Your assignment: Which of the lines below mention the word "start"? Pull each one out.

Data below:
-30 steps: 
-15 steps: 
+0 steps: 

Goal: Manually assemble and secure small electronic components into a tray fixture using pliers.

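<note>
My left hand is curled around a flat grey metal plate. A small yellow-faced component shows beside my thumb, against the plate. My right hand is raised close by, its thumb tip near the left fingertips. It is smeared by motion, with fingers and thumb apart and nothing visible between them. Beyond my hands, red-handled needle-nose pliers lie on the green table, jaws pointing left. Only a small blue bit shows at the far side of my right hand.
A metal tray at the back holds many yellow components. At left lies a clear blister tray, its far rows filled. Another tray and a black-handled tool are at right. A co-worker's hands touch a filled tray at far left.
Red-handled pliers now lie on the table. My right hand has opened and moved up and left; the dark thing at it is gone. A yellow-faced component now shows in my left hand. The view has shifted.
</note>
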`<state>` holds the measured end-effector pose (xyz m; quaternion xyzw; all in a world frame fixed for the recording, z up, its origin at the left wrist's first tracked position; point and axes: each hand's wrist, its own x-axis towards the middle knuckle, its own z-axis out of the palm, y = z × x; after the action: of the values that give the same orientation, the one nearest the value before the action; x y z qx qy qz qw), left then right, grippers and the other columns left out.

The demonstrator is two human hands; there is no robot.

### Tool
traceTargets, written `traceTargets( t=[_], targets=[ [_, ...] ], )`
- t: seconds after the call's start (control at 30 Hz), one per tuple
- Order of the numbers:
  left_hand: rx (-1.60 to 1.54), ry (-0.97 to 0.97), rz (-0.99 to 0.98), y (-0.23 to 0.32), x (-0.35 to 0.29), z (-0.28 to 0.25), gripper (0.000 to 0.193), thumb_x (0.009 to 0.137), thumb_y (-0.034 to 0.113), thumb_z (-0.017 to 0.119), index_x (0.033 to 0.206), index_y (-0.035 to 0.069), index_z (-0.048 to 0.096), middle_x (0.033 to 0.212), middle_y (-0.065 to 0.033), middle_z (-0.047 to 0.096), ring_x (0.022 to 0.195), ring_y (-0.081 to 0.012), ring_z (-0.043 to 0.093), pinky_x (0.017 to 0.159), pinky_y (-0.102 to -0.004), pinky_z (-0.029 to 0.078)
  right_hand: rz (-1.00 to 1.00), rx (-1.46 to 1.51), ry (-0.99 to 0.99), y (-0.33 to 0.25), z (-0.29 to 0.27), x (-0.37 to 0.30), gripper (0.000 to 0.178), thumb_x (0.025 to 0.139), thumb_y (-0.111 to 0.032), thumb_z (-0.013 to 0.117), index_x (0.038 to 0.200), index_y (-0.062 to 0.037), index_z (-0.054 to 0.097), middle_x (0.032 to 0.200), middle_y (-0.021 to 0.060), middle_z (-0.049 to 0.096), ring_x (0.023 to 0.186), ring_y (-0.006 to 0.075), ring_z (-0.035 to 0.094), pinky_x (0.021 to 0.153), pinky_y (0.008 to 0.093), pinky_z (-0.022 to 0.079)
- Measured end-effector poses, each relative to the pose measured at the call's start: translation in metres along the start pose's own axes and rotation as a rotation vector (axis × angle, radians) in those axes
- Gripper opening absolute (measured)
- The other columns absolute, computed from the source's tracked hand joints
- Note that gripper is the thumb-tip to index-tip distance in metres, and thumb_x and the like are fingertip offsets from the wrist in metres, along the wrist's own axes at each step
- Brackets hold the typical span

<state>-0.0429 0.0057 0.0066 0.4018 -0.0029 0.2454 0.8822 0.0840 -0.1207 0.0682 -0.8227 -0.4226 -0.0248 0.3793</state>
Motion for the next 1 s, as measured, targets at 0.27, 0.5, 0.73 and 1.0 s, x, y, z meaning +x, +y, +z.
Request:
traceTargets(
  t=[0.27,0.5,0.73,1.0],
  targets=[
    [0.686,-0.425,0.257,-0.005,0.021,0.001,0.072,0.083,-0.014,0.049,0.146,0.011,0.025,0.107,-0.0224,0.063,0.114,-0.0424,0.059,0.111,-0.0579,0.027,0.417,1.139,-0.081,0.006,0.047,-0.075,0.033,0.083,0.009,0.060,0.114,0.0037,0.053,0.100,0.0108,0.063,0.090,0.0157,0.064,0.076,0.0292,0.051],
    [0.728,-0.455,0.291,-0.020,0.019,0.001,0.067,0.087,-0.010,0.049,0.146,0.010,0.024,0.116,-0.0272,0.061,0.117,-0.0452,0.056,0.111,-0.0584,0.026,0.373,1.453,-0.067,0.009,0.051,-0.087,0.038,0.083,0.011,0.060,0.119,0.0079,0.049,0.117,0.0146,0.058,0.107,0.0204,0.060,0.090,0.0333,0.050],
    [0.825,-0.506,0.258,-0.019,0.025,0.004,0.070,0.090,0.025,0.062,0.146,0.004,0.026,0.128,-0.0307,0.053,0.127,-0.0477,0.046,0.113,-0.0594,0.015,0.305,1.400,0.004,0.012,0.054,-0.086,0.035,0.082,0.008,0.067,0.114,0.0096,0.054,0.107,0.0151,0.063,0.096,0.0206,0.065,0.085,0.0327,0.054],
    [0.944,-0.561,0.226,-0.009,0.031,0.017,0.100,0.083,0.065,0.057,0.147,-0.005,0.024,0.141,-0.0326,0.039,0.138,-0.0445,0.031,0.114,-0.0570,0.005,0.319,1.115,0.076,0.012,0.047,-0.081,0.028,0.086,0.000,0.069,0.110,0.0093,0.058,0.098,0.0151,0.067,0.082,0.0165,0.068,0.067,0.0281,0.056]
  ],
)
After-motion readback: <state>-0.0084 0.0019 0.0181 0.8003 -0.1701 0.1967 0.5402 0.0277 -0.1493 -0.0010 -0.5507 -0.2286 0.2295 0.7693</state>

Task answer:
- t: seconds after the call's start (control at 30 Hz), one per tuple
- Measured end-effector poses, each relative to the pose measured at the call's start: translation in metres along the start pose's own axes and rotation as a rotation vector (axis × angle, radians) in those axes

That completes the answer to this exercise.